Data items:
-- Opening Marker --
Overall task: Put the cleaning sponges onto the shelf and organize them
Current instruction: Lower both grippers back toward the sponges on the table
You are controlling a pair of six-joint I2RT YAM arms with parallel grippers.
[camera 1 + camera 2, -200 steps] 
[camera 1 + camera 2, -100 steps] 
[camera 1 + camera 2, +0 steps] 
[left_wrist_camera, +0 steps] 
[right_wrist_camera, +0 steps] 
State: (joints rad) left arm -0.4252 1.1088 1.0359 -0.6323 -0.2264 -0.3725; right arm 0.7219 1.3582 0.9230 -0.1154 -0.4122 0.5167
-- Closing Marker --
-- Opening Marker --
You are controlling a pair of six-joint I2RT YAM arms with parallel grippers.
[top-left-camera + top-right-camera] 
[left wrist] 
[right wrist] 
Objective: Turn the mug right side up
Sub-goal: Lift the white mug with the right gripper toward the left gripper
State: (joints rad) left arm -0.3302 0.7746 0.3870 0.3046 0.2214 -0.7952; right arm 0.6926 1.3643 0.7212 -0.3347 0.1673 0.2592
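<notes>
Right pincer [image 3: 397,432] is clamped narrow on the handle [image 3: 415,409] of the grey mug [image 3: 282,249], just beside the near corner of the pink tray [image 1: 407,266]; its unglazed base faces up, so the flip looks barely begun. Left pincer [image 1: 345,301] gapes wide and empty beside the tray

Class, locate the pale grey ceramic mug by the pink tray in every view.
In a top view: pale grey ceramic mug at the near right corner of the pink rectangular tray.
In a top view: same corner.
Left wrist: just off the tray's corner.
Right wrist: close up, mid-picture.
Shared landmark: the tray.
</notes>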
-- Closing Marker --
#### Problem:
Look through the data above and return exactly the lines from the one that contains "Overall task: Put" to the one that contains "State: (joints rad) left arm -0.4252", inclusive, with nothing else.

#### Reply:
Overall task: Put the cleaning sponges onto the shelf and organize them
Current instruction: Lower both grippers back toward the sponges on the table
You are controlling a pair of six-joint I2RT YAM arms with parallel grippers.
[camera 1 + camera 2, -200 steps] 
[camera 1 + camera 2, -100 steps] 
[camera 1 + camera 2, +0 steps] 
[left_wrist_camera, +0 steps] 
[right_wrist_camera, +0 steps] 
State: (joints rad) left arm -0.4252 1.1088 1.0359 -0.6323 -0.2264 -0.3725; right arm 0.7219 1.3582 0.9230 -0.1154 -0.4122 0.5167

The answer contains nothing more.